### AVAILABLE DATA
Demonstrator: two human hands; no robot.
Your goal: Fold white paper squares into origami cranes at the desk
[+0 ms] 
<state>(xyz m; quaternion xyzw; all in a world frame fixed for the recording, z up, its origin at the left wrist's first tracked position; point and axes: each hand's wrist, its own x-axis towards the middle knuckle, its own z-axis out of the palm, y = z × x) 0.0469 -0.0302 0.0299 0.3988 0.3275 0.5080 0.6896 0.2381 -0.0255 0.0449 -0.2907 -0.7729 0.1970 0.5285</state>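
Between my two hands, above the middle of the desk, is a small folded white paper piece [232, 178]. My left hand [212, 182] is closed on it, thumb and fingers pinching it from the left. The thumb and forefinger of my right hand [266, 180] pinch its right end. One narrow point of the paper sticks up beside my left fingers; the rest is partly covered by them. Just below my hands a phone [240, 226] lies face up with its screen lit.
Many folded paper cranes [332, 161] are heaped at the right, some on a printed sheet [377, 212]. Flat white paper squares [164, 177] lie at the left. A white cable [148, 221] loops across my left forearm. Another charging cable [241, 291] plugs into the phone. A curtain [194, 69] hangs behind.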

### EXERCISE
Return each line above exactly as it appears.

### ANSWER TO THIS TASK
Demonstrator: two human hands; no robot.
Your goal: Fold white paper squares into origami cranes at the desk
[+0 ms] 
<state>(xyz m; quaternion xyzw; all in a world frame fixed for the recording, z up, its origin at the left wrist's first tracked position; point and axes: each hand's wrist, its own x-axis towards the middle knuckle, its own z-axis out of the palm, y = z × x) 0.0469 -0.0302 0.0299 0.3988 0.3275 0.5080 0.6896 0.2381 -0.0255 0.0449 -0.2907 -0.7729 0.1970 0.5285</state>
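Between my two hands, above the middle of the desk, is a small folded white paper piece [232, 178]. My left hand [212, 182] is closed on it, thumb and fingers pinching it from the left. The thumb and forefinger of my right hand [266, 180] pinch its right end. One narrow point of the paper sticks up beside my left fingers; the rest is partly covered by them. Just below my hands a phone [240, 226] lies face up with its screen lit.
Many folded paper cranes [332, 161] are heaped at the right, some on a printed sheet [377, 212]. Flat white paper squares [164, 177] lie at the left. A white cable [148, 221] loops across my left forearm. Another charging cable [241, 291] plugs into the phone. A curtain [194, 69] hangs behind.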

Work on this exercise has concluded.